In [1]:
from pnpl.datasets import LibriBrainSpeech
from torch.utils.data import DataLoader

  from .autonotebook import tqdm as notebook_tqdm


In [62]:
base_path = "/srv/nfs-data/sisko/storage/libribrain"
train_keys = []
val_keys = [("0", "11", "Sherlock1", "2")] 
test_keys = [("0", "12", "Sherlock1", "2")]  

In [63]:
# Sherlock1: solo le prime 10 sessioni run1 → training
for sess_id in range(1,11):
    train_keys.append(("0", str(sess_id), "Sherlock1", "1"))

# Sherlock2–4: 12 sessioni run1 → training
for subject_idx, stim_name in zip(range(1, 2), ["Sherlock2"]):
    for sess_id in range(1,13):
        train_keys.append((0, str(sess_id), stim_name, "1"))

# Sherlock5: 15 sessioni run1 → training
# for sess_id in range(1,16):
#     train_keys.append(("0", str(sess_id), "Sherlock5", "1"))

# # Sherlock6: 14 sessioni run1 → training
# for sess_id in range(1,15):
#     train_keys.append(("0", str(sess_id), "Sherlock6", "1"))

# # Sherlock7: 14 sessioni run1 → training
# for sess_id in range(1,15):
#     train_keys.append(("0", str(sess_id), "Sherlock7", "1"))

In [64]:
train_dataset = LibriBrainSpeech(
    data_path=f"{base_path}/data/",
    include_run_keys=train_keys,
    tmin=0.0,
    tmax=0.8,
    preload_files=True
)

val_dataset = LibriBrainSpeech(
    data_path=f"{base_path}/data/",
    include_run_keys=val_keys,
    tmin=0.0,
    tmax=0.8,
    preload_files=True
)

test_dataset = LibriBrainSpeech(
    data_path=f"{base_path}/data/",
    include_run_keys=test_keys,
    tmin=0.0,
    tmax=0.8,
    preload_files=True
)

In [65]:
num_workers = 4
train_loader = DataLoader(train_dataset, batch_size=32, shuffle=True, num_workers=num_workers)
val_loader = DataLoader(val_dataset, batch_size=32, shuffle=False, num_workers=num_workers)
test_loader = DataLoader(test_dataset, batch_size=32, shuffle=False, num_workers=num_workers)

print("Number of training samples:", len(train_dataset))
print("Number of validation samples:", len(val_dataset))
print("Number of test samples:", len(test_dataset))

Number of training samples: 35263
Number of validation samples: 1671
Number of test samples: 1772


In [54]:
first_batch = next(iter(train_loader))
inputs, labels = first_batch
print("Batch input shape:", inputs.shape)
print("Batch label shape:", labels.shape)

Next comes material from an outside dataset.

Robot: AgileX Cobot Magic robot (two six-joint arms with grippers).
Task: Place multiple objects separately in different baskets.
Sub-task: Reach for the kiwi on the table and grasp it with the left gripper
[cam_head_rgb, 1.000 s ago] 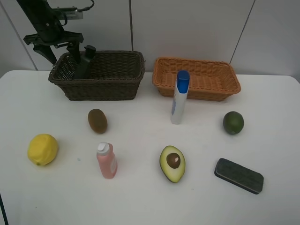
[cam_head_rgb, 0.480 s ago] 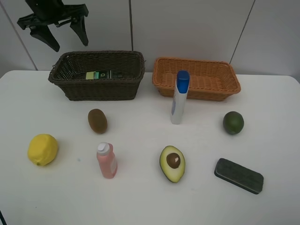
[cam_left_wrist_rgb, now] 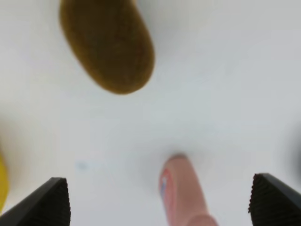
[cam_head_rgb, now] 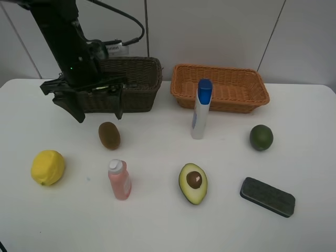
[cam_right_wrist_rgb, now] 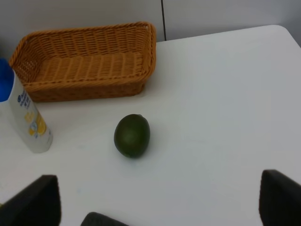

Batch input shape: torch.Size([32, 306, 200])
Batch label shape: torch.Size([32, 200])


In [55]:
import random
import torch
from torch.utils.data import DataLoader
import platform


SENSORS_SPEECH_MASK = [18, 20, 22, 23, 45, 120, 138, 140, 142, 143, 145,
                       146, 147, 149, 175, 176, 177, 179, 180, 198, 271, 272, 275]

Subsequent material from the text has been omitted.